I am following a little article: Twitter Data with Python

In fact, I'm in part 2, which is text preprocessing. This is an example for tokenizing the text of a tweet.

import re
import json

emoticons_str = r"""
    (?:
        [:=;] # Eyes
        [oO\-]? # Nose (optional)
        [D\)\]\(\]/\\OpP] # Mouth
    )"""
regex_str = [
    emoticons_str,
    r'<[^>]+>',  # HTML Tags
    r'(?:@[\w_]+)',  # @-mentions
    r"(?:\#+[\w_]+[\w\'_\-]*[\w_]+)",  # hash-tags
    r'http[s]?://(?:[a-z]|[0-9]|[$-_@.&amp;+]|[!*\(\),]|(?:%[0-9a-f][0-9a-f]))+',  # URLs
    r'(?:(?:\d+,?)+(?:\.?\d+)?)',  # numbers
    r"(?:[a-z][a-z'\-_]+[a-z])",  # words with - and '
    r'(?:[\w_]+)',  # other words
    r'(?:\S)'  # anything else
]

tokens_re = re.compile(r'(' + '|'.join(regex_str) + ')', re.VERBOSE | re.IGNORECASE)
emoticon_re = re.compile(r'^' + emoticons_str + '$', re.VERBOSE | re.IGNORECASE)


def tokenize(s):
    return tokens_re.findall(s)


def preprocess(s, lowercase=False):
    tokens = tokenize(s)
    if lowercase:
        tokens = [token if emoticon_re.search(token) else token.lower() for token in tokens]
    return tokens

It now works correctly when you insert a line directly like this:

tweet = 'RT @marcobonzanini: just an example! :D http://example.com #NLP'
print(preprocess(tweet))

But as soon as I try to import JSON to tokenize all the tweet text in the file, it throws an error.

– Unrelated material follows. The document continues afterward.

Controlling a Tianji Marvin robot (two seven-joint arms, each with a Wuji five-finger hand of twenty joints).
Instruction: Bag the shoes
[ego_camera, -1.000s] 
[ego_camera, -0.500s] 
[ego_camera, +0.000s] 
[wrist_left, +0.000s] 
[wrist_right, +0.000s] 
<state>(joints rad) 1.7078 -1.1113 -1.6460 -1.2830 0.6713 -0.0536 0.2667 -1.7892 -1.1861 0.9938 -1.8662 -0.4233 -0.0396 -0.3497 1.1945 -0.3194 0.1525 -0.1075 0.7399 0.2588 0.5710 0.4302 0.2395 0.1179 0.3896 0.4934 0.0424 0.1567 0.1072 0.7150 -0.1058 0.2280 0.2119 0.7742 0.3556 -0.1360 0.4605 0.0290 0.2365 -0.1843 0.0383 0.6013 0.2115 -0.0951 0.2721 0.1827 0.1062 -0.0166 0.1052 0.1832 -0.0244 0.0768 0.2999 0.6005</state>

This is how it should work.

with open('tweets.json', 'r') as f:
    for line in f:
        tweet = json.loads(line)
        tokens = preprocess(tweet['text'])

This error is displayed:

Traceback (most recent call last):
  File "C:/Users/fmigg/PycharmProjects/untitled/Data Mining/tweetTextProcessing.py", line 43, in <module>
    tweet = json.loads(line)
  File "C:\Program Files\Anaconda3\lib\json\__init__.py", line 319, in loads
    return _default_decoder.decode(s)
  File "C:\Program Files\Anaconda3\lib\json\decoder.py", line 339, in decode
    obj, end = self.raw_decode(s, idx=_w(s, 0).end())
  File "C:\Program Files\Anaconda3\lib\json\decoder.py", line 357, in raw_decode
    raise JSONDecodeError("Expecting value", s, err.value) from None
json.decoder.JSONDecodeError: Expecting value: line 2 column 1 (char 1)

Finally, there is a JSON file called tweets.json with tweets on it (the number of tweets is very large, so I'll just post one tweet to analyze its structure).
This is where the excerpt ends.